Work to complete: Search the records for the string "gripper", then copy each line that has it.

Source material:
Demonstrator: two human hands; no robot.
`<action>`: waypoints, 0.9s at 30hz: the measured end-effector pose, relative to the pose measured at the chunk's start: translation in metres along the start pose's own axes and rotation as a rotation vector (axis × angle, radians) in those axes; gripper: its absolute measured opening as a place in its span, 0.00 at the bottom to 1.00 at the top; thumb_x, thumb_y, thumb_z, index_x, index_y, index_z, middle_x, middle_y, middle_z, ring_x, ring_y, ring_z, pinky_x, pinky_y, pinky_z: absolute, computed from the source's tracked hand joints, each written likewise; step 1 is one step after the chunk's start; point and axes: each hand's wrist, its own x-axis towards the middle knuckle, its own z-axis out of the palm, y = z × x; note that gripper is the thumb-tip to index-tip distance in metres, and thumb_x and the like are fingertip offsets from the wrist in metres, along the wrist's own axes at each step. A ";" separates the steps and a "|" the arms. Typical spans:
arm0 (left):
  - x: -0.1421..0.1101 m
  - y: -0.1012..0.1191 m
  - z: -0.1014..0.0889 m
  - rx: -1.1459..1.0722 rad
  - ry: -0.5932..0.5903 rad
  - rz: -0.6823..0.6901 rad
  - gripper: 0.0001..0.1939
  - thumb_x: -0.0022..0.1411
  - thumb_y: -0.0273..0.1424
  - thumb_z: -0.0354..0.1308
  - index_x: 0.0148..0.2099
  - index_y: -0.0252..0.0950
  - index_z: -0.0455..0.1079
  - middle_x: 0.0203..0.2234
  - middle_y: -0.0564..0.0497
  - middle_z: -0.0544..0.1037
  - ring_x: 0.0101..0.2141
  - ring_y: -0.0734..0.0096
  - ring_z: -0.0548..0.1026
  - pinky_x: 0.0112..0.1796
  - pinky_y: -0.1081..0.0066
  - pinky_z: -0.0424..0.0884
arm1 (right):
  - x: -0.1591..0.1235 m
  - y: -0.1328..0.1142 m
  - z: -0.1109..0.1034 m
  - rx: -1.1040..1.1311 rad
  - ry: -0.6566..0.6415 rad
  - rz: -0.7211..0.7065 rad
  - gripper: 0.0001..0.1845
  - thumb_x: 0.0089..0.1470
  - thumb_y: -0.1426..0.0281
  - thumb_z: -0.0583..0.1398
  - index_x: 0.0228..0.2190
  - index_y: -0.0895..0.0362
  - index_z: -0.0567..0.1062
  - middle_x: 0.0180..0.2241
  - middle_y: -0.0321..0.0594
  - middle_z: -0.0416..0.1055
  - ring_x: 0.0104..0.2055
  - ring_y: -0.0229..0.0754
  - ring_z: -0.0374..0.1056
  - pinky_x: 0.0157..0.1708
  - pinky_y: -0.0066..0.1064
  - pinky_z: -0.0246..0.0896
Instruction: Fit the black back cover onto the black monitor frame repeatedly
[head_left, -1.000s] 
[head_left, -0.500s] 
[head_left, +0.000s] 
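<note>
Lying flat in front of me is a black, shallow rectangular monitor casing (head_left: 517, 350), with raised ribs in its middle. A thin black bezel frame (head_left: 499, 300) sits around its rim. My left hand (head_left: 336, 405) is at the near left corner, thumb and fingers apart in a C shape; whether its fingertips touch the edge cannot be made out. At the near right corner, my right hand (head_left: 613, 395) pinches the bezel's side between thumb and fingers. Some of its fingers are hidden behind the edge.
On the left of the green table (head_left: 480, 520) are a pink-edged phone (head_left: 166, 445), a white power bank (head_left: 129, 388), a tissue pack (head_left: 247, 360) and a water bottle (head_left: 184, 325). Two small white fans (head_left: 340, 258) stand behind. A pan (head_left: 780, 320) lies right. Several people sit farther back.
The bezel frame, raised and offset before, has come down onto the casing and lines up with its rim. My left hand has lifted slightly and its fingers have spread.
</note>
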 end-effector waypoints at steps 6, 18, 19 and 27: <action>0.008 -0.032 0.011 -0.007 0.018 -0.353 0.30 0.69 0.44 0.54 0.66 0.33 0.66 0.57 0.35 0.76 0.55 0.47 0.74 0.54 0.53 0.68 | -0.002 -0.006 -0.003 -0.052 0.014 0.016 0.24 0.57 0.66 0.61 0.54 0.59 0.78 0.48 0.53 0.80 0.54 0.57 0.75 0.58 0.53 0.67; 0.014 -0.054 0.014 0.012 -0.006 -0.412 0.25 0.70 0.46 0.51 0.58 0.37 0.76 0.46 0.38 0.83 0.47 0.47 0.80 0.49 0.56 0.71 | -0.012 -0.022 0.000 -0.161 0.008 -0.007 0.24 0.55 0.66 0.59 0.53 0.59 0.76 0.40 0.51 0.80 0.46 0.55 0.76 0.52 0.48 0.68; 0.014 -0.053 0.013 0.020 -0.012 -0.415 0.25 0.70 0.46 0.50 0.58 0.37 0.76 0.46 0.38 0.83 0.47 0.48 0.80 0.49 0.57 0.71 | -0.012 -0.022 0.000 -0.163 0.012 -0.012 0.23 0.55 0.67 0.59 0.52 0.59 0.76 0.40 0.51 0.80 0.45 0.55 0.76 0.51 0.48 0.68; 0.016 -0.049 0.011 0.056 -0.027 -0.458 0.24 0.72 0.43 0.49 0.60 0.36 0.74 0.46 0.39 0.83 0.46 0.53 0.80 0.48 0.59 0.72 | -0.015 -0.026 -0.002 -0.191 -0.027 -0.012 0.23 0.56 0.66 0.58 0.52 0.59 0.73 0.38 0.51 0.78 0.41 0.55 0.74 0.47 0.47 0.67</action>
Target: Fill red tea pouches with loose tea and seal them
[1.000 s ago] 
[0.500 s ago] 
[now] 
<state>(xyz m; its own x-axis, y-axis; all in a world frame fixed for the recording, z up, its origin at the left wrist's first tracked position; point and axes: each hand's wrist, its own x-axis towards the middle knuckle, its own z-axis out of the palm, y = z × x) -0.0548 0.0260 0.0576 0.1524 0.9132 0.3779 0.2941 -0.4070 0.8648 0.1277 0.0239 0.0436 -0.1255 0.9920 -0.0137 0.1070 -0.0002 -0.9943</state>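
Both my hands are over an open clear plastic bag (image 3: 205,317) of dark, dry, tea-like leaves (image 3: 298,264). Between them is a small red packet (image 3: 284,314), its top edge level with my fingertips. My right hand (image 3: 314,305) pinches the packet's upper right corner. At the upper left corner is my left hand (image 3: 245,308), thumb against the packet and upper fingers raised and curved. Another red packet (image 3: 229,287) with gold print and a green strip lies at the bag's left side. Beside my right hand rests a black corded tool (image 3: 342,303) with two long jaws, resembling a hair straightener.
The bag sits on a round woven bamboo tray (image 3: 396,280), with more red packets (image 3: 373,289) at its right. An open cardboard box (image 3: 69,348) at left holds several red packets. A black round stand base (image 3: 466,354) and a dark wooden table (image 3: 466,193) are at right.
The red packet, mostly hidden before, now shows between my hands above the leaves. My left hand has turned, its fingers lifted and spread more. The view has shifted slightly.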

Answer to this task:
`<action>`: waypoints, 0.9s at 30hz: the measured end-effector pose, relative to the pose measured at the chunk's start: translation in metres along the start pose's own axes and rotation as a rotation vector (axis × angle, radians) in those axes; gripper: its absolute measured opening as a place in its span, 0.00 at the bottom to 1.00 at the top; thumb_x, thumb_y, thumb_z, index_x, index_y, index_z, middle_x, middle_y, middle_z, ring_x, ring_y, ring_z, pinky_x, pinky_y, pinky_z: absolute, computed from the source's tracked hand joints, each written likewise; step 1 is one step after the chunk's start; point and axes: each hand's wrist, its own x-axis towards the middle knuckle, its own z-axis out of the palm, y = z × x; note that gripper is the thumb-tip to index-tip distance in metres, and thumb_x and the like are fingertip offsets from the wrist in metres, along the wrist's own axes at each step. A ";" separates the steps and a "|" the arms. Typical spans:
  - gripper: 0.0001..0.1939
  - gripper: 0.0001..0.1845

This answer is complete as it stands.